» **What is required**
Below are entries. Reproduce exactly the lines between the line holding "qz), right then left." and the line holding "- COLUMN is", inclusive, and only those.

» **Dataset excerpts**
--*--

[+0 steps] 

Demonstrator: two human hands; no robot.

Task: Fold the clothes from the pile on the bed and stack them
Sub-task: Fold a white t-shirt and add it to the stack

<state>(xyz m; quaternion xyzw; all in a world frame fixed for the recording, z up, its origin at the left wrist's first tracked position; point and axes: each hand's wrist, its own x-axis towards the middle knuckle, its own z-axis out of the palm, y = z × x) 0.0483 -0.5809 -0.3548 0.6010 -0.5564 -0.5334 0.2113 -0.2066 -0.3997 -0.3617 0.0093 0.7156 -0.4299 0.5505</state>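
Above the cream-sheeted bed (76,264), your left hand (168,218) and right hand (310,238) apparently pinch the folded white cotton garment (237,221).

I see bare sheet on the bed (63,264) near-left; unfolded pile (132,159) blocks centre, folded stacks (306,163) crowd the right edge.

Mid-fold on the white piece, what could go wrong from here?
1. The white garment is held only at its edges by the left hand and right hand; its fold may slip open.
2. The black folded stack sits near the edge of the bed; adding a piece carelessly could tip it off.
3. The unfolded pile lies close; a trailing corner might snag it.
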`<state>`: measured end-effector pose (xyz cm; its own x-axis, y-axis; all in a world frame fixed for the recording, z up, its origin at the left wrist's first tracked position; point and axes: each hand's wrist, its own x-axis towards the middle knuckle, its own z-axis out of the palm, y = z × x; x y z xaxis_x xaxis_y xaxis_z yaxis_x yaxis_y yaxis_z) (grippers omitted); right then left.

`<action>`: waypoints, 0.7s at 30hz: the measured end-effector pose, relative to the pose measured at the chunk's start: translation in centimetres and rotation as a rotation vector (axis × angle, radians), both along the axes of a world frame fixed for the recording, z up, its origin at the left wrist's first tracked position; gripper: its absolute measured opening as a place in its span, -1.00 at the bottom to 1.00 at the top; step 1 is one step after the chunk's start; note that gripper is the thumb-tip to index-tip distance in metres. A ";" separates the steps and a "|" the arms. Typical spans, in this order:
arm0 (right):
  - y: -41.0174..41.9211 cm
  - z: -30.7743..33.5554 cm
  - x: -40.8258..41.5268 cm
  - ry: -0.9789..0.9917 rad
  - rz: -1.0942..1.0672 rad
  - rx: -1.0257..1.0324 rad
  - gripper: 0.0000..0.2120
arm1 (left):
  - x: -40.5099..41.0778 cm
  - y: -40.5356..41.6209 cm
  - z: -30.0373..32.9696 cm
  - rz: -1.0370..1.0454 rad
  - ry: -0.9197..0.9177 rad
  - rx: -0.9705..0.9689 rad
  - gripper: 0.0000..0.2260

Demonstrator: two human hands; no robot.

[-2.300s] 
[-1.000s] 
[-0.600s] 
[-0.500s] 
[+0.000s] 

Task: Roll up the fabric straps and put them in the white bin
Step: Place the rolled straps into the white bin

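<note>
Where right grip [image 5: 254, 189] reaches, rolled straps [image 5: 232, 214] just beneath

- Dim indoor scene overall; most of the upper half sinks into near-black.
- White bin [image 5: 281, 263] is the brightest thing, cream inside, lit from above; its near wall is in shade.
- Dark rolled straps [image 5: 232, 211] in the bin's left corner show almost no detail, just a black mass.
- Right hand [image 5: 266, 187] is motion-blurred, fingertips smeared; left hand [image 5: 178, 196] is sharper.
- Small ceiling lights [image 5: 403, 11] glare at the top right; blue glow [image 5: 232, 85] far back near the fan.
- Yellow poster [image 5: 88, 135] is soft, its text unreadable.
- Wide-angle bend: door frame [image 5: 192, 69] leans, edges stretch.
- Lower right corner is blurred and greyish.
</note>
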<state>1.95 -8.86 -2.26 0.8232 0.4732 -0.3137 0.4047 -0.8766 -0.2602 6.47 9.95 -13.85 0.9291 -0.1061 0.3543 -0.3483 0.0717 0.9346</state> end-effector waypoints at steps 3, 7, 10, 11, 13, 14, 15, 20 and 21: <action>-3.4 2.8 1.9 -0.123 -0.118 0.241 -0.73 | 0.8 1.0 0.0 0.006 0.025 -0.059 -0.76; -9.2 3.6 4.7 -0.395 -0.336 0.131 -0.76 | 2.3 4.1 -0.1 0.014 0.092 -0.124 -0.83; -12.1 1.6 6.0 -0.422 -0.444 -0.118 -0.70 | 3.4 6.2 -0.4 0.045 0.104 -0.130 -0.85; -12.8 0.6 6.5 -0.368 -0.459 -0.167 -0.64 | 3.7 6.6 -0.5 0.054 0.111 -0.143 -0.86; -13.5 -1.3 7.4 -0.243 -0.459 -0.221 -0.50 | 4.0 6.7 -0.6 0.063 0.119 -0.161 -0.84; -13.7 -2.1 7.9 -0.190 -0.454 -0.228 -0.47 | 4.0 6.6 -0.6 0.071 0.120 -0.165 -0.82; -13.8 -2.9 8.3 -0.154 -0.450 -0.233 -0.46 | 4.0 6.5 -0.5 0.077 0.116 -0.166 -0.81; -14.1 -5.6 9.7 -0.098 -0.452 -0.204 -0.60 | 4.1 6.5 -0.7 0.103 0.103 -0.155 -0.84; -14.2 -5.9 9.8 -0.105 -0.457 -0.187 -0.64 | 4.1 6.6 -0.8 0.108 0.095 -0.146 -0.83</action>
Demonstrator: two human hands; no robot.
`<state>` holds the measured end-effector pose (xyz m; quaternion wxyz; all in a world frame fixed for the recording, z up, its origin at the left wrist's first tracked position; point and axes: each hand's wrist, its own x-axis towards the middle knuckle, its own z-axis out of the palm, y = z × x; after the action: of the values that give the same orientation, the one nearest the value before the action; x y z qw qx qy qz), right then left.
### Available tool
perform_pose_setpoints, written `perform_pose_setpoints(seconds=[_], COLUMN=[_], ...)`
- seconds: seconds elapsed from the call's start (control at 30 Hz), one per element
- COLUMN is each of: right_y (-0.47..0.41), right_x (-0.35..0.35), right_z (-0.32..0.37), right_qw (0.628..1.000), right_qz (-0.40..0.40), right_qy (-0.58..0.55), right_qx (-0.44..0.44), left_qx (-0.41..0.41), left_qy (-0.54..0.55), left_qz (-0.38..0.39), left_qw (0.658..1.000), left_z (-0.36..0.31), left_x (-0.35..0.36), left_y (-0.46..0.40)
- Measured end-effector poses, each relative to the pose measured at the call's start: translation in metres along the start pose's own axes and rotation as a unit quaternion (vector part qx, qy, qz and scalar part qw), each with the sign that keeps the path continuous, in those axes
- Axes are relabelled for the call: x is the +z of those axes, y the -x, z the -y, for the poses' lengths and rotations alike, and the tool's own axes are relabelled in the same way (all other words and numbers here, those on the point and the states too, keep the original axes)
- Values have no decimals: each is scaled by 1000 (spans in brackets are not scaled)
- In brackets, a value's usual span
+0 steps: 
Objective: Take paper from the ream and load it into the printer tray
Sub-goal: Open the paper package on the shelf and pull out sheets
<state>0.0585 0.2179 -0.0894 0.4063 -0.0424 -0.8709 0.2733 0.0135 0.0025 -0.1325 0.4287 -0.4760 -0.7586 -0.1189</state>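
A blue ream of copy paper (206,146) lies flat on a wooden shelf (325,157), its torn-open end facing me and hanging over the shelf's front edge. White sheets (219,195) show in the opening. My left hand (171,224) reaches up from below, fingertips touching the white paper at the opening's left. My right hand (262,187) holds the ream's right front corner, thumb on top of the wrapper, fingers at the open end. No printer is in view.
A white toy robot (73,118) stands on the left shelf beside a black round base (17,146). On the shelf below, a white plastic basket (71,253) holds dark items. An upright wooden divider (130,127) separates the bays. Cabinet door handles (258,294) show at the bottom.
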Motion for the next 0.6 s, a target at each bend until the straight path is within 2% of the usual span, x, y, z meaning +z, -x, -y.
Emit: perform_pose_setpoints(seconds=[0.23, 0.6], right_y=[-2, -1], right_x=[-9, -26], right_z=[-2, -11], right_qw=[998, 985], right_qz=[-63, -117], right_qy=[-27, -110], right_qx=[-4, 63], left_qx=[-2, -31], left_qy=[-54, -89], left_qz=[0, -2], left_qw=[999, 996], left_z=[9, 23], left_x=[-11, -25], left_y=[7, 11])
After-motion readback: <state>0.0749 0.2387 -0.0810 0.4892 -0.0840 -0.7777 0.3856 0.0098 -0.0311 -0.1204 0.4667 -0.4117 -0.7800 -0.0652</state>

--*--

» **Your solution**
`<state>` holds the measured end-effector pose (xyz m; quaternion wxyz; all in a world frame fixed for the recording, z up, its origin at the left wrist's first tracked position; point and axes: each hand's wrist, its own x-axis towards the middle knuckle, its own z-axis out of the palm, y = z × x; after the action: of the values that give the same orientation, the one nearest the value before the action; x y z qw qx qy qz), right then left.
### Available tool
perform_pose_setpoints, written `perform_pose_setpoints(seconds=[_], COLUMN=[_], ...)`
- seconds: seconds elapsed from the call's start (control at 30 Hz), one per element
- COLUMN is each of: right_y (-0.47..0.41), right_x (-0.35..0.35), right_z (-0.32..0.37), right_qw (0.628..1.000), right_qz (-0.40..0.40), right_qy (-0.58..0.55), right_qx (-0.44..0.44), left_qx (-0.41..0.41), left_qy (-0.54..0.55), left_qz (-0.38..0.39), left_qw (0.658..1.000), left_z (-0.36..0.31), left_x (-0.35..0.36), left_y (-0.46..0.40)

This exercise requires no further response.